> _Task description_
Once you find the line with "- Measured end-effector" in the data that follows, repeat it and every line after it exactly, through the line with "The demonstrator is".

> _Dataset section_
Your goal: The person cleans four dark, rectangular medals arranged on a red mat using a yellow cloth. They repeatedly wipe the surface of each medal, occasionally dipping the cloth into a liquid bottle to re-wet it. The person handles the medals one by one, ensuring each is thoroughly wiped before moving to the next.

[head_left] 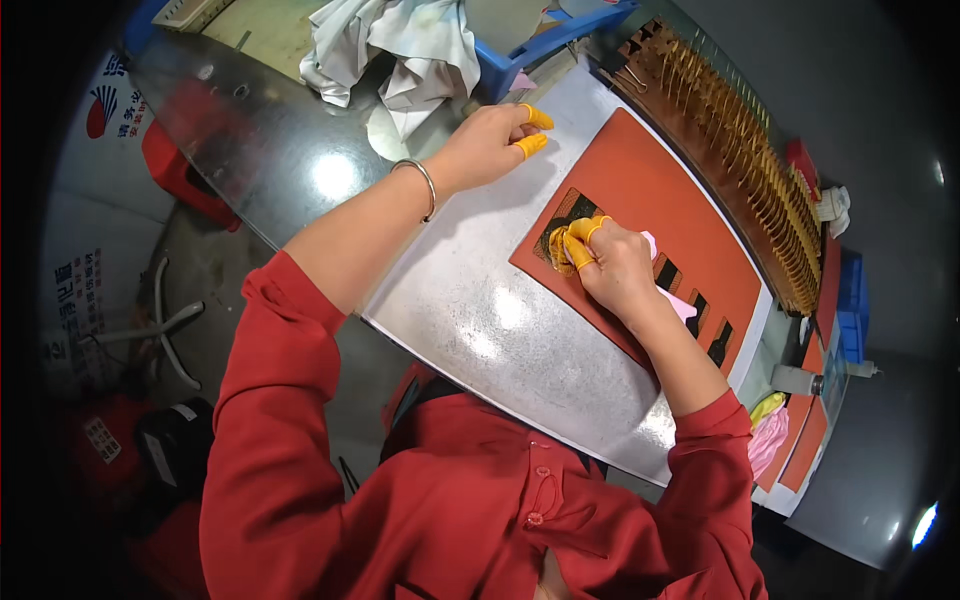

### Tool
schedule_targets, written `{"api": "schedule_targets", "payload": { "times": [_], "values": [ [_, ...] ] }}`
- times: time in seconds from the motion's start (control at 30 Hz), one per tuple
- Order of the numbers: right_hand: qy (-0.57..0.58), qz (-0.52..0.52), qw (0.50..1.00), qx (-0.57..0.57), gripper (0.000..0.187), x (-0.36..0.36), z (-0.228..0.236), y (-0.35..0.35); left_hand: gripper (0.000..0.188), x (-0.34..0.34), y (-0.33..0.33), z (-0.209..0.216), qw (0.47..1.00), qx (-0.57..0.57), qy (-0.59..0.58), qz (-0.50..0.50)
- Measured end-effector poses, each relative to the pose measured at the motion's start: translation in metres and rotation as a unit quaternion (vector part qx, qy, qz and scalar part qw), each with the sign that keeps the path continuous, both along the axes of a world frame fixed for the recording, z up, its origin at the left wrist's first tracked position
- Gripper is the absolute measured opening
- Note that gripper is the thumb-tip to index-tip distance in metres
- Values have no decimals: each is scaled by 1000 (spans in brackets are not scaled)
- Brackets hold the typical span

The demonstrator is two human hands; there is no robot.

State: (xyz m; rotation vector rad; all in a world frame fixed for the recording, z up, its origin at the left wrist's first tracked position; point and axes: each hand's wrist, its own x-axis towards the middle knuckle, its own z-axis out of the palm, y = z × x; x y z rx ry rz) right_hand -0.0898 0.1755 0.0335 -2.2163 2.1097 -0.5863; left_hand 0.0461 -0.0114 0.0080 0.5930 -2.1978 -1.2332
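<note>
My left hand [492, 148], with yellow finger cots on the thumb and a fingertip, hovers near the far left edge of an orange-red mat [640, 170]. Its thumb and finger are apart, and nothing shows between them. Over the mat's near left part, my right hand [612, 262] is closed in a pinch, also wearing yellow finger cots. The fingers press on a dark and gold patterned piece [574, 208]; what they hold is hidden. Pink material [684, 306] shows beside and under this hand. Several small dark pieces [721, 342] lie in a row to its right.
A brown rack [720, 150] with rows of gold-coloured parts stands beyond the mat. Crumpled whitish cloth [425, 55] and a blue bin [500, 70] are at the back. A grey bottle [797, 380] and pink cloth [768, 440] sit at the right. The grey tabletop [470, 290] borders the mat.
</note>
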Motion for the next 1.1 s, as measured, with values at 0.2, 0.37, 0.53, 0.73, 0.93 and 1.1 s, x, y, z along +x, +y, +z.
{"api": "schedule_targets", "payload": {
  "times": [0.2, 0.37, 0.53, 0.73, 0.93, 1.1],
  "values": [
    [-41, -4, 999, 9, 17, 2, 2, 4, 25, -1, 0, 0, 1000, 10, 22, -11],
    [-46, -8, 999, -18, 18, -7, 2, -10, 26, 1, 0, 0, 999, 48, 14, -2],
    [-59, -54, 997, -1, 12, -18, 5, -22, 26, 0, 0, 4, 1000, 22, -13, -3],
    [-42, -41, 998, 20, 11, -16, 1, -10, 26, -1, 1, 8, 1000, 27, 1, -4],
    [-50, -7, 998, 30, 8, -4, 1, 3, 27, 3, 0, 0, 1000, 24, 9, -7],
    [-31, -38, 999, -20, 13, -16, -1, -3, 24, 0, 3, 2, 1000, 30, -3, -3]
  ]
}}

> _Solved exercise_
- Measured end-effector poses, each relative to the pose measured at the motion's start: translation in metres and rotation as a unit quaternion (vector part qx, qy, qz and scalar part qw), each with the sign that keeps the path continuous, both along the axes of a world frame fixed for the recording, z up, its origin at the left wrist's first tracked position
- Gripper is the absolute measured opening
- Note that gripper is the thumb-tip to index-tip distance in metres
- Values have no decimals: each is scaled by 1000 (spans in brackets are not scaled)
- Brackets hold the typical span

The demonstrator is two human hands; there is no robot.

The exercise is done, with nothing left to add.